╭─ Available data

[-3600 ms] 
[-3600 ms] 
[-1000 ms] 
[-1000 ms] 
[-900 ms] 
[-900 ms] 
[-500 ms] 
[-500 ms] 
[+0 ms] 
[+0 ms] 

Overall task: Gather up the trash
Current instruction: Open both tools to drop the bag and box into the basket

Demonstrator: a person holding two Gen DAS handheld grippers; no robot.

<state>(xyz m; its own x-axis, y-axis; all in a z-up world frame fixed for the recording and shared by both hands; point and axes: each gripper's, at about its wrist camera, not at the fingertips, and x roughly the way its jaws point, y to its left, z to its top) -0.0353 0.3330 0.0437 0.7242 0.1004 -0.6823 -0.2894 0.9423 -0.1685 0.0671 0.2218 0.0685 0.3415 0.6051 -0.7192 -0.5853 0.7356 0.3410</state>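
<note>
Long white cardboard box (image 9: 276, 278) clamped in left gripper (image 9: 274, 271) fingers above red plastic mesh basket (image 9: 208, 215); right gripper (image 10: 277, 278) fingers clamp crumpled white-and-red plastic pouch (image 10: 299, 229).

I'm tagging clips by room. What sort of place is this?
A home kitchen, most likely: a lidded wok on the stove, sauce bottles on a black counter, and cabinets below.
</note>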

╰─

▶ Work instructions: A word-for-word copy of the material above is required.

▶ Expected answer:
[-3600 ms] 
[-3600 ms] 
[-1000 ms] 
[-1000 ms] 
[-900 ms] 
[-900 ms] 
[-500 ms] 
[-500 ms] 
[+0 ms] 
[+0 ms] 

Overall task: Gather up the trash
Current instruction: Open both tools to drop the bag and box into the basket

Demonstrator: a person holding two Gen DAS handheld grippers; no robot.

<state>(xyz m; its own x-axis, y-axis; all in a z-up world frame fixed for the recording and shared by both hands; point and axes: each gripper's, at about its wrist camera, not at the fingertips, and x roughly the way its jaws point, y to its left, z to its top) -0.0353 0.3330 0.0437 0.7242 0.1004 -0.6823 -0.2894 0.9423 -0.1685 0.0671 0.2218 0.0685 0.3415 0.6051 -0.7192 -0.5853 0.7356 0.3410</state>
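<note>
Long white cardboard box (image 9: 276, 278) clamped in left gripper (image 9: 274, 271) fingers above red plastic mesh basket (image 9: 208, 215); right gripper (image 10: 277, 278) fingers clamp crumpled white-and-red plastic pouch (image 10: 299, 229).

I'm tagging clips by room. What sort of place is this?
A home kitchen, most likely: a lidded wok on the stove, sauce bottles on a black counter, and cabinets below.
</note>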

No additional output is required.